Mice lacking inhibitory leptin receptor signals are lean with normal endocrine function

Abstract

The adipose-derived hormone, leptin, acts via its receptor (LRb) to convey the status of body energy stores to the brain, decreasing feeding and potentiating neuroendocrine energy expenditure. The failure of high levels of leptin in most obese individuals to promote weight loss defines a state of diminished responsiveness to increased leptin, termed leptin resistance. Leptin stimulates the phosphorylation of several tyrosine residues on LRb to mediate leptin action. We homologously replaced LRb in mice with a receptor with a mutation in one of these sites (Tyr985) in order to examine its role in leptin action and signal attenuation in vivo.
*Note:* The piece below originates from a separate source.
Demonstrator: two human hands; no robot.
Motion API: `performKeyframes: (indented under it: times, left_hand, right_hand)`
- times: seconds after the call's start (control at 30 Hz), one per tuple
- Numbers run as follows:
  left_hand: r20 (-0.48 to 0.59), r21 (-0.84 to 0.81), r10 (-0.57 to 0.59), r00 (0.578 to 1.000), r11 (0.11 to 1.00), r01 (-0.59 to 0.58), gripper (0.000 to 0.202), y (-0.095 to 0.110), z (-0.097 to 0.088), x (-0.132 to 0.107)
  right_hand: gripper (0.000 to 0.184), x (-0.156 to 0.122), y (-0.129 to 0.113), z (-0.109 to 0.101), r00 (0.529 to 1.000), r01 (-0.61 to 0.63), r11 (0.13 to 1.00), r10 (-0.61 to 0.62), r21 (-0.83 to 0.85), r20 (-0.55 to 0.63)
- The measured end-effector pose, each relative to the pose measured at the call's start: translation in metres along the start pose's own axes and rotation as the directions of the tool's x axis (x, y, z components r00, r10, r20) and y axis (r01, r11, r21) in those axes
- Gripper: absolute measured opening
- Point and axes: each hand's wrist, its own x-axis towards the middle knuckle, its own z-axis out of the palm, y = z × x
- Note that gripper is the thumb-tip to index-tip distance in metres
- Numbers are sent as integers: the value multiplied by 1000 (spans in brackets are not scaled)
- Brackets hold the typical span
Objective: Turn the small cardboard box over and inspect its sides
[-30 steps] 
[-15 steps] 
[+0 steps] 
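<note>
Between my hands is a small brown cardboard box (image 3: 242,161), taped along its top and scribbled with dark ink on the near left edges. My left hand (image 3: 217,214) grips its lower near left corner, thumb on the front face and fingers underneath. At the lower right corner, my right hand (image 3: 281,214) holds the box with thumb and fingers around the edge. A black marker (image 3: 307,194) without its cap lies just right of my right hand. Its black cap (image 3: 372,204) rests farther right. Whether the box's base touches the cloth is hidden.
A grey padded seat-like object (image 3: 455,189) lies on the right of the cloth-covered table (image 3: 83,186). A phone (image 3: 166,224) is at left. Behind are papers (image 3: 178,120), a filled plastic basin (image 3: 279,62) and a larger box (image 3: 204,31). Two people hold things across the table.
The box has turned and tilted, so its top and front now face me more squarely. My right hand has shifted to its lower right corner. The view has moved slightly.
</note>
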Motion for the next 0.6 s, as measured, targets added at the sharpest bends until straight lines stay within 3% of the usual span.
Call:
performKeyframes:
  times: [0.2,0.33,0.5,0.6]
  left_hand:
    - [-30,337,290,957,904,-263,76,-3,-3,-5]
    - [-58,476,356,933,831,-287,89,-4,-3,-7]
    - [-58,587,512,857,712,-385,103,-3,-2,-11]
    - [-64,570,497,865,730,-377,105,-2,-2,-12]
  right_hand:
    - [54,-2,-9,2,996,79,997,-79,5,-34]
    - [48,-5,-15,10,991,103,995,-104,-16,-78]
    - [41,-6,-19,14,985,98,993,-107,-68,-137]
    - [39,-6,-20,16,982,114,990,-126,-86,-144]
Mice homozygous for this mutation are neuroendocrinologically normal, but females demonstrate decreased feeding, decreased expression of orexigenic neuropeptides, protection from high-fat diet–induced obesity, and increased leptin sensitivity in a sex-biased manner. Thus, leptin activates autoinhibitory signals via LRb Tyr985 to attenuate the anti-adiposity effects of leptin, especially in females, potentially contributing to leptin insensitivity in obesity.

Authors

Marie Björnholm, Heike Münzberg, Rebecca L. Leshan, Eneida C. Villanueva, Sarah H. Bates, Gwendolyn W. Louis, Justin C. Jones, Ryoko Ishida-Takahashi, Christian Bjørbaek, Martin G. Myers Jr.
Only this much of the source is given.